The U.S. does not hold significant Syrian assets, as it has long had a fraught relationship with the country, but the move is expected to set the precedent for a similar freeze in European countries, where Syrian officials have more holdings.

The order took effect at 1 p.m. EDT Friday. Obama also sent a letter to the House speaker and Senate president informing them of his actions.


According to the White House, the list of officials who will be targeted by the sanctions include Mahir al-Assad, an Army commander and a brother of Assad; and Atif Najib, a cousin of Assad and head of the Political Security Directorate for Dar’a Province. Last month Syrian security forces killed protesters there. Also sanctioned were Ali Mamluk, director of Syria’s General Intelligence Directorate, members of the Syrian General Intelligence Directorate, and the Iranian Islamic Revolutionary Guard Corps—Quds Force, for providing support to the Syrian government in its crackdown. 

Iran’s Quds force, already under U.S. sanctions for its role in supporting militant groups around the world, is believed to be a “conduit for support” from Tehran to Assad’s regime to stomp out the civil uprising, according to Reuters.

“The United States strongly condemns the Syrian government’s continued use of violence and intimidation against the Syrian people,” the White House said. “We call upon the Syrian regime and its supporters to refrain from further acts of violence and other human rights abuses against Syrian citizens seeking to express their political aspirations.” 

The sanctions are the latest tactic to pressure embattled regimes who have chosen to violently put down protests threatening autocratic rule. In late February, the Treasury Department froze more than $33 billion in Libyan assets, a precursor to a U.N. resolution authorizing sanctions and later military action in the country.


Also on Friday, members of the United Nations Human Rights Council passed a resolution condemning the violence in Syria and the government’s human rights abuses.
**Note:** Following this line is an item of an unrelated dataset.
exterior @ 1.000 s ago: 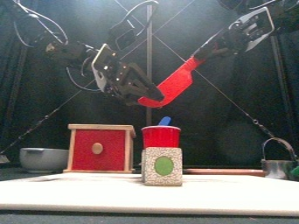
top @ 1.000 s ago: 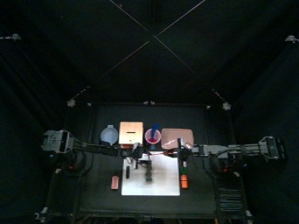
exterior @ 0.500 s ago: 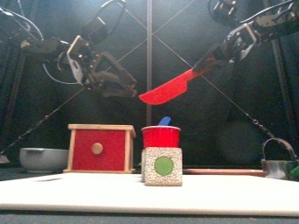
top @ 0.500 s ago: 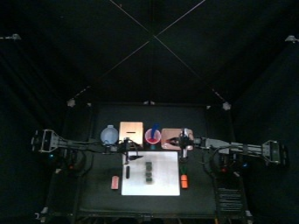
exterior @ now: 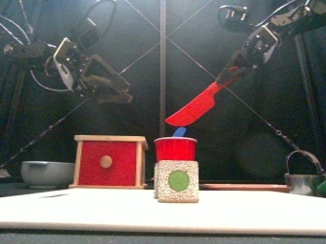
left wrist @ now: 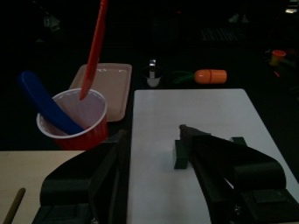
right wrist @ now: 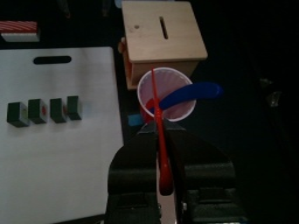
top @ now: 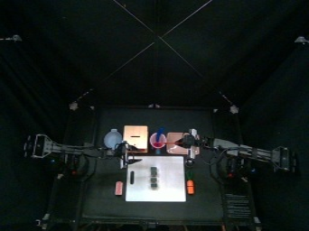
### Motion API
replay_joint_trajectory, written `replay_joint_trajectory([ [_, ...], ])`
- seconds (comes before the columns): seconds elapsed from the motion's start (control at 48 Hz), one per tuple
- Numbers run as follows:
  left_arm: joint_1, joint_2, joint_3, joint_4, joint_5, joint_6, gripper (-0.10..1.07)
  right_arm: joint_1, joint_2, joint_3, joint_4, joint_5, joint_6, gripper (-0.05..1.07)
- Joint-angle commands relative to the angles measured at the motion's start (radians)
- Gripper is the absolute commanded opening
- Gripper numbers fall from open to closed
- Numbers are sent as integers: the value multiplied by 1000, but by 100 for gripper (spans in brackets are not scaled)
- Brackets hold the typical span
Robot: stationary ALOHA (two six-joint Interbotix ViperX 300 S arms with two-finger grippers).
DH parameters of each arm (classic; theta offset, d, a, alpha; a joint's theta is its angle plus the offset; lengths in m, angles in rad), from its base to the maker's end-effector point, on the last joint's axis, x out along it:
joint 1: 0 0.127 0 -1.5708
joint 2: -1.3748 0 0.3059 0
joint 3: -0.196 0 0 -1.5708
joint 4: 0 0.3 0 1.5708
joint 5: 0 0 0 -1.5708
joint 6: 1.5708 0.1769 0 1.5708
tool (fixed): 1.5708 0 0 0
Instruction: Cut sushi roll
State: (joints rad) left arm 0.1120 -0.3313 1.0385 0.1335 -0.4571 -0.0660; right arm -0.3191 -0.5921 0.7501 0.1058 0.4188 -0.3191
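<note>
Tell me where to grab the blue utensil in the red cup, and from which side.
Grip the blue utensil by its free end, which sticks out past the red cup's rim. It leans on the rim with its lower end inside, so come from above, jaws across the handle. The right gripper holds the red knife over the cup, so probably wait.

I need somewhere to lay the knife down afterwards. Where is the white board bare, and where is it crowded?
The cutting board is bare between the sushi roll pieces and its handle slot, and below the pieces. It is crowded beside the red cup and wooden box.
</note>
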Motion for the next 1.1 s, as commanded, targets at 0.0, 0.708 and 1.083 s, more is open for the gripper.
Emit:
replay_joint_trajectory([
  [0.0, 3, -5, -11, -2, -9, 2, 87, -28, 15, -69, 14, 63, -3, 33],
  [0.708, 0, -6, 41, 0, -14, 3, 87, -129, 360, -453, 66, 456, -15, 34],
  [1.083, 2, -35, 64, -2, -31, 2, 87, -156, 495, -560, 152, 572, -18, 59],
])
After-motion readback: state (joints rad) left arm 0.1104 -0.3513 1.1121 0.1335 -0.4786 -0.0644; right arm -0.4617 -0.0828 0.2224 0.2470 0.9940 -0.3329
The resolution, sponsored by the United States, expresses “grave concern with respect to alleged deliberate killings, arrests, and instances of torture of peaceful protesters by the Syrian authorities,” and “unequivocally condemns the use of lethal violence against peaceful protestors by the Syrian authorities.”
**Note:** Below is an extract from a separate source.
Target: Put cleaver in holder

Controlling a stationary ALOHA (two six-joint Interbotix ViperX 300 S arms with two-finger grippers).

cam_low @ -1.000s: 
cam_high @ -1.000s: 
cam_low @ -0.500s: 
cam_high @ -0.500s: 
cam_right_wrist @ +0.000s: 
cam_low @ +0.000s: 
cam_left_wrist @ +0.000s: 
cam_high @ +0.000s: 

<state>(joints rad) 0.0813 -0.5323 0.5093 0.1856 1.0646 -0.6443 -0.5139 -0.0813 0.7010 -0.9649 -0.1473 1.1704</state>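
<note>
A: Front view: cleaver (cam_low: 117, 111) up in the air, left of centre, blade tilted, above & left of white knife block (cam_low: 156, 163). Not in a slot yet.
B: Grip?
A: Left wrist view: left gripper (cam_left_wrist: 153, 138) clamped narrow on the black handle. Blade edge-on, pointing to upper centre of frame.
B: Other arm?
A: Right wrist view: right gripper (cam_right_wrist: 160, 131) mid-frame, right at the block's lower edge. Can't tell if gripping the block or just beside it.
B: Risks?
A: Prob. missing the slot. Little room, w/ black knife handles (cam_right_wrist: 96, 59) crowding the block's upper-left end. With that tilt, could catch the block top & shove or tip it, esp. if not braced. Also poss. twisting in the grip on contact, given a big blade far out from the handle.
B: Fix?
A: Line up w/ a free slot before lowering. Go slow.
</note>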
“With today’s vote, the Council has stood against attempts to silence dissent with the use of gratuitous violence, which is not the act of a responsible government,” Susan Rice, U.S. ambassador to the U.N., said in a statement. The resolution “sets an important precedent,” Rice continued. “The United States will continue to stand up for democracy and respect for universal rights that all human beings deserve—in Syria and throughout the world.”

The resolution, which was approved by 26 of the 47-member body during a special session in Geneva, Switzerland, calls for a U.N. mission to investigate violations of international human rights law.